Paste: Was it hard to make this record?
Pureka: It was. This was the hardest thing I’ve maybe ever done, actually. It took me a year. I worked on it from basically last January, February until it was getting mastered in December. And I was working on it—not the entire time, but I worked on it a lot in the spring and a lot in the fall. But it just spans such a long time-frame. And there were a lot of internal factors that factored into that. But it was really hard for me. It was very difficult.

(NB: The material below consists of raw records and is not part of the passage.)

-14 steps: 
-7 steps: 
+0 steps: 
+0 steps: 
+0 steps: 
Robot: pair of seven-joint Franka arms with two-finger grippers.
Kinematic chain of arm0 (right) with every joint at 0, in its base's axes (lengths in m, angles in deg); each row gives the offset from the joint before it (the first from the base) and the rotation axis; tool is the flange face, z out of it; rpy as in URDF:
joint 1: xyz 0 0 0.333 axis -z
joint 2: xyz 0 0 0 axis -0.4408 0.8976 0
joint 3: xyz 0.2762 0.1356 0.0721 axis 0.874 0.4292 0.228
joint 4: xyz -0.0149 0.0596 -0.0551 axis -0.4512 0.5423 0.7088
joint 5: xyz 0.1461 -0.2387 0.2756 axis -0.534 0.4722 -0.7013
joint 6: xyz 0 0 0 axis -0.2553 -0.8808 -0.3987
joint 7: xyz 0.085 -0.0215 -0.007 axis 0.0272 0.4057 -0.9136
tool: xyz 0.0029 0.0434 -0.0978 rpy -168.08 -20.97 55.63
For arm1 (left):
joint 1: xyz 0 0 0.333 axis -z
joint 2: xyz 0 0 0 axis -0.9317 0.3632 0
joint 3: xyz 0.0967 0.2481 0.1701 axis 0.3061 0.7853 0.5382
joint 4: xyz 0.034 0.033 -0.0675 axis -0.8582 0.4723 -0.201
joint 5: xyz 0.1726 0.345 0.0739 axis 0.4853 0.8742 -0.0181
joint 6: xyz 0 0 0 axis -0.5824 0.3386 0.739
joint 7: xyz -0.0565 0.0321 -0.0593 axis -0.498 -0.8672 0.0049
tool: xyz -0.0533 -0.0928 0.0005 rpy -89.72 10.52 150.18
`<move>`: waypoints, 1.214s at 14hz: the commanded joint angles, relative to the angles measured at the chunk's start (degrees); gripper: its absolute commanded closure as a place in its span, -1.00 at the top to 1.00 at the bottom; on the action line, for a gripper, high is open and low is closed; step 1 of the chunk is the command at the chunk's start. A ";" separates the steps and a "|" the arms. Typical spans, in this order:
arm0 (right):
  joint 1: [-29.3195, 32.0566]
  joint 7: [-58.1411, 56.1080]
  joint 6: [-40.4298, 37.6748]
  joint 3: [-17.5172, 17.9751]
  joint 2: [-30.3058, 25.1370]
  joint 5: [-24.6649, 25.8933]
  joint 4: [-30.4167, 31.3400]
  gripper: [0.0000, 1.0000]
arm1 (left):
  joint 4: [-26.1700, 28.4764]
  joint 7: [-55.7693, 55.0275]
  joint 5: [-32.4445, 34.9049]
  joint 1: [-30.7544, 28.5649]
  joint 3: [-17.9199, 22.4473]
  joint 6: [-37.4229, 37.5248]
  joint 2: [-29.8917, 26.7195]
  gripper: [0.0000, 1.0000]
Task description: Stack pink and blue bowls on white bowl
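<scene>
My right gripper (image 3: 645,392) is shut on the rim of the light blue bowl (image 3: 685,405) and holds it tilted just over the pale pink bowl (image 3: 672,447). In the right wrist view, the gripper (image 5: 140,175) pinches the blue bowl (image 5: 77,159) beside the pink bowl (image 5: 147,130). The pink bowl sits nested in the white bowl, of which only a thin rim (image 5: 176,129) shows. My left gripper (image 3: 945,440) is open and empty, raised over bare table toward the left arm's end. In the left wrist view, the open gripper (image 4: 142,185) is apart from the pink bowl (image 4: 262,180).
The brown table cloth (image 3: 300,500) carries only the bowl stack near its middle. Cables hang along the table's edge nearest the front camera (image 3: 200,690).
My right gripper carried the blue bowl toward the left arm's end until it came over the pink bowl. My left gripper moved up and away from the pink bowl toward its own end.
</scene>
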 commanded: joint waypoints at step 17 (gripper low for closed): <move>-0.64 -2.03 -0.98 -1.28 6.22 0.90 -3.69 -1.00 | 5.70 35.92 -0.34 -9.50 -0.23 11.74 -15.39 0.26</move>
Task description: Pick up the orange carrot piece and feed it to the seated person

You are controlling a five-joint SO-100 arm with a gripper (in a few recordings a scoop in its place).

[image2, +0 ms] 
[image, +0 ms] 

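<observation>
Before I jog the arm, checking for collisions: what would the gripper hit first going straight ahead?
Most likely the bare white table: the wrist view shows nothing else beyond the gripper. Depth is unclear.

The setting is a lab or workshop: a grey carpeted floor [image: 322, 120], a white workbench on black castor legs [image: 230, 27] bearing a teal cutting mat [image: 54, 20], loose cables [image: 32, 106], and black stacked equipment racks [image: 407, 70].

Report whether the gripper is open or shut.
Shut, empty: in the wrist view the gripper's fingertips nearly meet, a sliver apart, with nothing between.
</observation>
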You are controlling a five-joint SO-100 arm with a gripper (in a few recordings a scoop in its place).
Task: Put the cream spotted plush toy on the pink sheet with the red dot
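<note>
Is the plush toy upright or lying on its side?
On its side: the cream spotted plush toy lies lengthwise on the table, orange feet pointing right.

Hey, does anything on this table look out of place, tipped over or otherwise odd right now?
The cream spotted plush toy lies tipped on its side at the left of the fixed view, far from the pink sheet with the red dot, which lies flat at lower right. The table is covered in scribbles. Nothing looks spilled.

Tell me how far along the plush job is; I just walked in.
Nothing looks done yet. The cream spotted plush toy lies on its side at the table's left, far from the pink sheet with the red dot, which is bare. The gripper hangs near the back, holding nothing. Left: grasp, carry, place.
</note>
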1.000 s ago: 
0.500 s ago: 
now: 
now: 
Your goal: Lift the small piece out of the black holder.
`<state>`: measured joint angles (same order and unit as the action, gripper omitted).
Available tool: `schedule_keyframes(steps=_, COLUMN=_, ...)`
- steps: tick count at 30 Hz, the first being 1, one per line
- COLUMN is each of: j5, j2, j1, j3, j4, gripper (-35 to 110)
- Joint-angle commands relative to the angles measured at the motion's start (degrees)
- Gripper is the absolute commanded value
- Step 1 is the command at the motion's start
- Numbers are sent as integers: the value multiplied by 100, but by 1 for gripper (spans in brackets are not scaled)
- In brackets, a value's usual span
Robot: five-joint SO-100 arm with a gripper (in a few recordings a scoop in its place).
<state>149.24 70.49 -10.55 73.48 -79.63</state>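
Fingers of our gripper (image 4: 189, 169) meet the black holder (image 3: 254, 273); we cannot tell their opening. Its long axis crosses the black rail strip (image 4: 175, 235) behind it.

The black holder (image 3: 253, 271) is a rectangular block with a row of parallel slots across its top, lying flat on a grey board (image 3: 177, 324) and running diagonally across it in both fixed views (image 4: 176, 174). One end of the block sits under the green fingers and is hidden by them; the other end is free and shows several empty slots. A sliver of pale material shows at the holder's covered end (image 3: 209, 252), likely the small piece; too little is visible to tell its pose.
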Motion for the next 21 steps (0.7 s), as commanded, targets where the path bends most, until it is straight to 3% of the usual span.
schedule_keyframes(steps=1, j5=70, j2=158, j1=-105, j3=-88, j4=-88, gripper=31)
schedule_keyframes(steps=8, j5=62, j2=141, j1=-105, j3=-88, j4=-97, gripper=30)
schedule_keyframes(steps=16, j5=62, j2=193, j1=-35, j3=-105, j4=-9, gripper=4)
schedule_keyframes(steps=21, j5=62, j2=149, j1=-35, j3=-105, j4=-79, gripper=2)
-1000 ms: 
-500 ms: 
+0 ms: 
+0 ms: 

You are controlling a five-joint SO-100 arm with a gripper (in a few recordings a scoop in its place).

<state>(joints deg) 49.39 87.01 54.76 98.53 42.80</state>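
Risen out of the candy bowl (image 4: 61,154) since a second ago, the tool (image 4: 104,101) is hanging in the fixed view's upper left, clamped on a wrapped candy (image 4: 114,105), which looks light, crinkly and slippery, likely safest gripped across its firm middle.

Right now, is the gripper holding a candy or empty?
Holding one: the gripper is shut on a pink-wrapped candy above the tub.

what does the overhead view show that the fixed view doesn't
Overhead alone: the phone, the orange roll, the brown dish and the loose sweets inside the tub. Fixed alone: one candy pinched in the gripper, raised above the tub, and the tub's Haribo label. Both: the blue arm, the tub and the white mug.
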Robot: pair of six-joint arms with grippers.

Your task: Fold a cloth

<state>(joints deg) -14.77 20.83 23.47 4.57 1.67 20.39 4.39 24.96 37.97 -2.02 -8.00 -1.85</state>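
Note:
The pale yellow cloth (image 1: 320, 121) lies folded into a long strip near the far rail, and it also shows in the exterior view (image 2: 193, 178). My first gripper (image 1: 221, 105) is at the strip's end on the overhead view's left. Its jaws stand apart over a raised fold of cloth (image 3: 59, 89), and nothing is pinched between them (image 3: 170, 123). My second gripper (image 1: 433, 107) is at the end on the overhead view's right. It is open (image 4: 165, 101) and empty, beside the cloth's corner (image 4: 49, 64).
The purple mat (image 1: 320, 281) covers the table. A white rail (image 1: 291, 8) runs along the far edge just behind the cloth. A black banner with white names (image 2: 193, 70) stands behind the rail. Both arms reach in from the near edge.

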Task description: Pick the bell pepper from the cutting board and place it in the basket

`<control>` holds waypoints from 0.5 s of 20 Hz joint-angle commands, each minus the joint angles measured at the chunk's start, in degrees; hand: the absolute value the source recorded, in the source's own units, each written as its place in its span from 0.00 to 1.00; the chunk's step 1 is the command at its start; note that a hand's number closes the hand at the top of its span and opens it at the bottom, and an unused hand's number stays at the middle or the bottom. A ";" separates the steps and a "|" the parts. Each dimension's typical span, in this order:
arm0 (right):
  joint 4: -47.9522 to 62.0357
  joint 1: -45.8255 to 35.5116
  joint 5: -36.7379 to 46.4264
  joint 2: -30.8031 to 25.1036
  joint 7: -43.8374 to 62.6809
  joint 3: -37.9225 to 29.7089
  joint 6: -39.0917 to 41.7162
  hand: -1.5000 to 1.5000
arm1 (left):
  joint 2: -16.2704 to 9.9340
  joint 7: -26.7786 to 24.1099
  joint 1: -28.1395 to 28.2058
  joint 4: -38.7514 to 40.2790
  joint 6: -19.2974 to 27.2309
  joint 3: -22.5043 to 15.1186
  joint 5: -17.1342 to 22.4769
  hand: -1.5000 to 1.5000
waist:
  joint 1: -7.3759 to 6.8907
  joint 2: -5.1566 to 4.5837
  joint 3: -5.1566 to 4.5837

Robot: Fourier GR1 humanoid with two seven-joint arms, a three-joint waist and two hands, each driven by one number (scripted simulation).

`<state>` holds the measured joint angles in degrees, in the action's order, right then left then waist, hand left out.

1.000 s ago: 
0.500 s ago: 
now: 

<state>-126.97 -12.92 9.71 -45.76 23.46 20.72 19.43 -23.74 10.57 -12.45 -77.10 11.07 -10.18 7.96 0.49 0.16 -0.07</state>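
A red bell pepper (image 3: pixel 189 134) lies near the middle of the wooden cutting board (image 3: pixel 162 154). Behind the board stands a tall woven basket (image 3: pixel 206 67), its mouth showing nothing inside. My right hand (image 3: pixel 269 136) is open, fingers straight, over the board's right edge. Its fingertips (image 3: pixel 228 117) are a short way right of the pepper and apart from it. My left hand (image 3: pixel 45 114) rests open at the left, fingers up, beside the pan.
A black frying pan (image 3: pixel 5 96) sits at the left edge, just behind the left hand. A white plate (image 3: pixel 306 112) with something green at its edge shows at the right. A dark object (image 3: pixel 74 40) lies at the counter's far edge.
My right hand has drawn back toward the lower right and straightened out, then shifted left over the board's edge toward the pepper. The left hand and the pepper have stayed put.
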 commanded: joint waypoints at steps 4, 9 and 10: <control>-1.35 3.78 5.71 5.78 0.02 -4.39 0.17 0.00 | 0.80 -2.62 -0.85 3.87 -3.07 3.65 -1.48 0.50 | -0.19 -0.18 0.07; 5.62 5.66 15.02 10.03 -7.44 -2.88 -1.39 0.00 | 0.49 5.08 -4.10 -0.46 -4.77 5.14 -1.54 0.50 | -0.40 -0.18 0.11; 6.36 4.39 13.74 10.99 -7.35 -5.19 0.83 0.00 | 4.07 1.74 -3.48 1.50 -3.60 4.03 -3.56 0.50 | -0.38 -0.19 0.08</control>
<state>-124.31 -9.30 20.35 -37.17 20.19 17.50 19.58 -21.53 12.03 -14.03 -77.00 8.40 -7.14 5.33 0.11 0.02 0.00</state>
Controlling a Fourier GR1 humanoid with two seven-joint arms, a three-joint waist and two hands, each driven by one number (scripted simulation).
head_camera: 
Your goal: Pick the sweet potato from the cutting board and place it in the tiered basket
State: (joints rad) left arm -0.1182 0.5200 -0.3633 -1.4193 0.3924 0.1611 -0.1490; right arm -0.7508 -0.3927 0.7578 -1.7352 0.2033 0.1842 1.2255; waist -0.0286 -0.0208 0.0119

Paste: I know that making a record is never really easy, but I can see how someone that puts so much of their emotions into songs the way that you do—I can see how it could be a little excruciating.
Pureka: Yeah, but I mean, I’ve always sort of done that. And I’ve actually, well, this is my third full-length record and the first two records just came so much easier. They were a lot easier to make and I think part of it is I had a much more ambitious plan [with this record]. I had [Tune-Yard’s Merrill Garbus] come in and help me co-produce it. Just because of the layering on it, there’s so much going on that everything just took longer. First of all, there’s more tracking happening and then you just have to try to kind of balance and figure out all these layers and how they’re going to fit together. And the more layers you have, the more permutations of things you have. The previous projects have been much more stripped down and I really enjoyed working that way because it offers so much simplicity. This was really different from that but it was also really rewarding and I really learned a lot from the process. And I feel like it was worth it in the end.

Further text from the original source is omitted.